基金supported by the National Natural Science Foundation of China (Grant No. 61003169)the Ph.D. Programs Foundation of Ministry of Education of China (Grant No. 20090095120013)the Technology Funding Project of China University of Mining and Technology (Grant No. 2008C004)
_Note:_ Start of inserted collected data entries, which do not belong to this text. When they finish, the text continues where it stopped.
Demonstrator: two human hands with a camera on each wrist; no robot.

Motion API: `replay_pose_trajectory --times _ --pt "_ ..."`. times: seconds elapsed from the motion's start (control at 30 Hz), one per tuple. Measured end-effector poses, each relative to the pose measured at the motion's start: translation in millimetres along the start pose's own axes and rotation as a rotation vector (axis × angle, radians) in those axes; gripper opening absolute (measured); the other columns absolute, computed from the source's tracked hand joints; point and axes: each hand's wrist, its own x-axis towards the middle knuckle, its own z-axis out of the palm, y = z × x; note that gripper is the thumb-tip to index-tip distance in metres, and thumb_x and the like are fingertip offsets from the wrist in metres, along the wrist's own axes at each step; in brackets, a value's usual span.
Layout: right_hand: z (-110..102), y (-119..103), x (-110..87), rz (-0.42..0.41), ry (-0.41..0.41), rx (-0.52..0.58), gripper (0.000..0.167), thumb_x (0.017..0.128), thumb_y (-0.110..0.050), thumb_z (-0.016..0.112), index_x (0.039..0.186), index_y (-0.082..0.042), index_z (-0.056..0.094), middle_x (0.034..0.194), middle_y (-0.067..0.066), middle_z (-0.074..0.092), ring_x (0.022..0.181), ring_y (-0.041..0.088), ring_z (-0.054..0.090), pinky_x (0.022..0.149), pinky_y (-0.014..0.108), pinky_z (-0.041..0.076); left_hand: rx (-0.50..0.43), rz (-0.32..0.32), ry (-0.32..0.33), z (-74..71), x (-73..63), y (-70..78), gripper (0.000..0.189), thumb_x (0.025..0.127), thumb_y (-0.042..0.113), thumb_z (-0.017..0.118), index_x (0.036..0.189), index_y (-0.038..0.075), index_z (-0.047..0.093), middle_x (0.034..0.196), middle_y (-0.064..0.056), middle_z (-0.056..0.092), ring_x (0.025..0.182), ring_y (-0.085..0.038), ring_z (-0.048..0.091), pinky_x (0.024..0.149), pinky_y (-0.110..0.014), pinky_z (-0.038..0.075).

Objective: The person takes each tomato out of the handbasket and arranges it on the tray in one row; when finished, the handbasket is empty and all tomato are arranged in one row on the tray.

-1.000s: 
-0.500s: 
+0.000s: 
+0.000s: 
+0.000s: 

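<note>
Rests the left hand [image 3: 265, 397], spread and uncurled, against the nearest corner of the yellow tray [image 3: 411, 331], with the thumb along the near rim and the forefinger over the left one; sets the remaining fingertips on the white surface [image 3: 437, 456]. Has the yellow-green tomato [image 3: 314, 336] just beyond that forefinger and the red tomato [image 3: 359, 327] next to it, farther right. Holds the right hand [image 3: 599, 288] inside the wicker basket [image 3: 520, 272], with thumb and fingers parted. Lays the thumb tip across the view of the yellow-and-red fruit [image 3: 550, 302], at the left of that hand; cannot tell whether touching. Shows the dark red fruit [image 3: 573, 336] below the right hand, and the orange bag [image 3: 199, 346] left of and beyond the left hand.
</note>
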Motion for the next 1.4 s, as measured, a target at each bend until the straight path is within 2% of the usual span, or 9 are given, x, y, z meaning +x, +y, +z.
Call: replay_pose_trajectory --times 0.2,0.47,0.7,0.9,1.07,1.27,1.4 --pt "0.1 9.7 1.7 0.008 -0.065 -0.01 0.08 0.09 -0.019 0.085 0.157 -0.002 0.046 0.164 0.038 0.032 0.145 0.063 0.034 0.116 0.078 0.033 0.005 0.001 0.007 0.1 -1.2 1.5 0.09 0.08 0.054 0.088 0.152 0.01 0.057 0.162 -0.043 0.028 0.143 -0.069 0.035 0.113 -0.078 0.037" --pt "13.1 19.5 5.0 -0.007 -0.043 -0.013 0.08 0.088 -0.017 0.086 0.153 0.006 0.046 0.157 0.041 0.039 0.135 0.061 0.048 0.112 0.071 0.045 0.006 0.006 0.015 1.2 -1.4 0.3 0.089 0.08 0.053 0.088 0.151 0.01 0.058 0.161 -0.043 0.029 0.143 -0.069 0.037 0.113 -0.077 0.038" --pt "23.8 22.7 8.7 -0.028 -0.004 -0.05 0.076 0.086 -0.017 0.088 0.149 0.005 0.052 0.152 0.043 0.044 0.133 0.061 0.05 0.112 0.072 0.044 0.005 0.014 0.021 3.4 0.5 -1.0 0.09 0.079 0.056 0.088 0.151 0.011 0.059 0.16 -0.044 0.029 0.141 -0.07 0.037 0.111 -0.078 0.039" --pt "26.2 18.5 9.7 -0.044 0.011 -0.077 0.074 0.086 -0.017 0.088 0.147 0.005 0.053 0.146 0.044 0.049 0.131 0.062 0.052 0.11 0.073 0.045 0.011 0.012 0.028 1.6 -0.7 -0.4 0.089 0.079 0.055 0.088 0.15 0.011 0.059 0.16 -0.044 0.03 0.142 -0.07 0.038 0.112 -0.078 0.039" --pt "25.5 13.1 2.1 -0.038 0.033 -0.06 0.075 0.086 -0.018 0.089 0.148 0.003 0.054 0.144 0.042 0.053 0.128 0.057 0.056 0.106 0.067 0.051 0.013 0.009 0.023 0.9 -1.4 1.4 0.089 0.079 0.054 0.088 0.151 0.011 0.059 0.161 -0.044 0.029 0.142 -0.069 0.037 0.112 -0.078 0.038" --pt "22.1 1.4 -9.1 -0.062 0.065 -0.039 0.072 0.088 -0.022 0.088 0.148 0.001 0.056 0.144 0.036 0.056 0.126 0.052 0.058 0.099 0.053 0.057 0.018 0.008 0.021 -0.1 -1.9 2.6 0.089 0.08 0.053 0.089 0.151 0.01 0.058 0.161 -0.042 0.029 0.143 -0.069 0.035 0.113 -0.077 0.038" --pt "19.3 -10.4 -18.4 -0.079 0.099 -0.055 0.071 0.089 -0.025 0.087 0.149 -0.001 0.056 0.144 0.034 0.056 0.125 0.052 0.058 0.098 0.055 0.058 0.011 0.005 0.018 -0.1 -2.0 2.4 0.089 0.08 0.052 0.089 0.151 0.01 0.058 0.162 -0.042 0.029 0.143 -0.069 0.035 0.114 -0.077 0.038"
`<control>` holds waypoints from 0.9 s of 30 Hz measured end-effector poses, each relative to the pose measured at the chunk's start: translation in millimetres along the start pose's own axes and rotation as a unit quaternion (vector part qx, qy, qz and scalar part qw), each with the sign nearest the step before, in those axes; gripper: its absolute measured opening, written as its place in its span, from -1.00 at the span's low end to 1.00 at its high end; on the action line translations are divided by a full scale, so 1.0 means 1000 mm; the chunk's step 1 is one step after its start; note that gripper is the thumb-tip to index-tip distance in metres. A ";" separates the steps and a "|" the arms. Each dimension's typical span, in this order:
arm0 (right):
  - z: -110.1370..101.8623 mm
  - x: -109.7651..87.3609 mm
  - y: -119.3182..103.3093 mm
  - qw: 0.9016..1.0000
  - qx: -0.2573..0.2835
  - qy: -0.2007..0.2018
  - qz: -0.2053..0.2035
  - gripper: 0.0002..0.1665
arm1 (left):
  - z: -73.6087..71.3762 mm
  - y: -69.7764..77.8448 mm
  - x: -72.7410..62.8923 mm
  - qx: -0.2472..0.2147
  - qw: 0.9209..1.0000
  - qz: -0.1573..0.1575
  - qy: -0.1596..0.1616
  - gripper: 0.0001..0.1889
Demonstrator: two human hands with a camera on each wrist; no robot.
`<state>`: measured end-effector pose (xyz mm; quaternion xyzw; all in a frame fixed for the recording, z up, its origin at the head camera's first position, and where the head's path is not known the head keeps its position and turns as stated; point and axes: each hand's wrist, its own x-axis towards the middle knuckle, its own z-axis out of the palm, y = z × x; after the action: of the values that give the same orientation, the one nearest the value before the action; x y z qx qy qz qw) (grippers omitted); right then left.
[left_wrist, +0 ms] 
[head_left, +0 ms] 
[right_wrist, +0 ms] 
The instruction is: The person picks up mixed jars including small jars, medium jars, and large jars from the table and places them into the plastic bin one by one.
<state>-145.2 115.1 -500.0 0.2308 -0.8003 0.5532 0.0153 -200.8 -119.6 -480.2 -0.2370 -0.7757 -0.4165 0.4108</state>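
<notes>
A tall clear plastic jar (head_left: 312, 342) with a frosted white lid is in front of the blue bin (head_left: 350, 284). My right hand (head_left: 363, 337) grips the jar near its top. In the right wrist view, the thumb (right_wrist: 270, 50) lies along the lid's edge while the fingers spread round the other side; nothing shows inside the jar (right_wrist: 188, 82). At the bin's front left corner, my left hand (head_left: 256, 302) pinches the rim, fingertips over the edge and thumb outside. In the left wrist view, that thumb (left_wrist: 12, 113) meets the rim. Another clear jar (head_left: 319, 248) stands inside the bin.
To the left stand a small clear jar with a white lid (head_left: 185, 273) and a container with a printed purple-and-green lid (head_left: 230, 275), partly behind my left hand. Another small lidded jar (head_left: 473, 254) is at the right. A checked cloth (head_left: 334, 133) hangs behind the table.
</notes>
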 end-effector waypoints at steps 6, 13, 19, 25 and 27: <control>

文摘Existing methods of physiological signal analysis based on nonlinear dynamic theories only examine the complexity difference of the signals under a single sampling frequency.We developed a technique to measure the multifractal characteristic parameter intimately associated with physiological activities through a frequency scale factor.This parameter is highly sensitive to physiological and pathological status.Mice received various drugs to imitate different physiological and pathological conditions,and the distributions of mass exponent spectrum curvature with scale factors from the electrocardiogram (ECG) signals of healthy and drug injected mice were determined.Next,we determined the characteristic frequency scope in which the signal was of the highest complexity and most sensitive to impaired cardiac function,and examined the relationships between heart rate,heartbeat dynamic complexity,and sensitive frequency scope of the ECG signal.We found that all animals exhibited a scale factor range in which the absolute magnitudes of ECG mass exponent spectrum curvature achieve the maximum,and this range (or frequency scope) is not changed with calculated data points or maximal coarse-grained scale factor.Further,the heart rate of mice was not necessarily associated with the nonlinear complexity of cardiac dynamics,but closely related to the most sensitive ECG frequency scope determined by characterization of this complex dynamic features for certain heartbeat conditions.Finally,we found that the health status of the hearts of mice was directly related to the heartbeat dynamic complexity,both of which were positively correlated within the scale factor around the extremum region of the multifractal parameter.With increasing heart rate,the sensitive frequency scope increased to a relatively high location.In conclusion,these data provide important theoretical and practical data for the early diagnosis of cardiac disorders.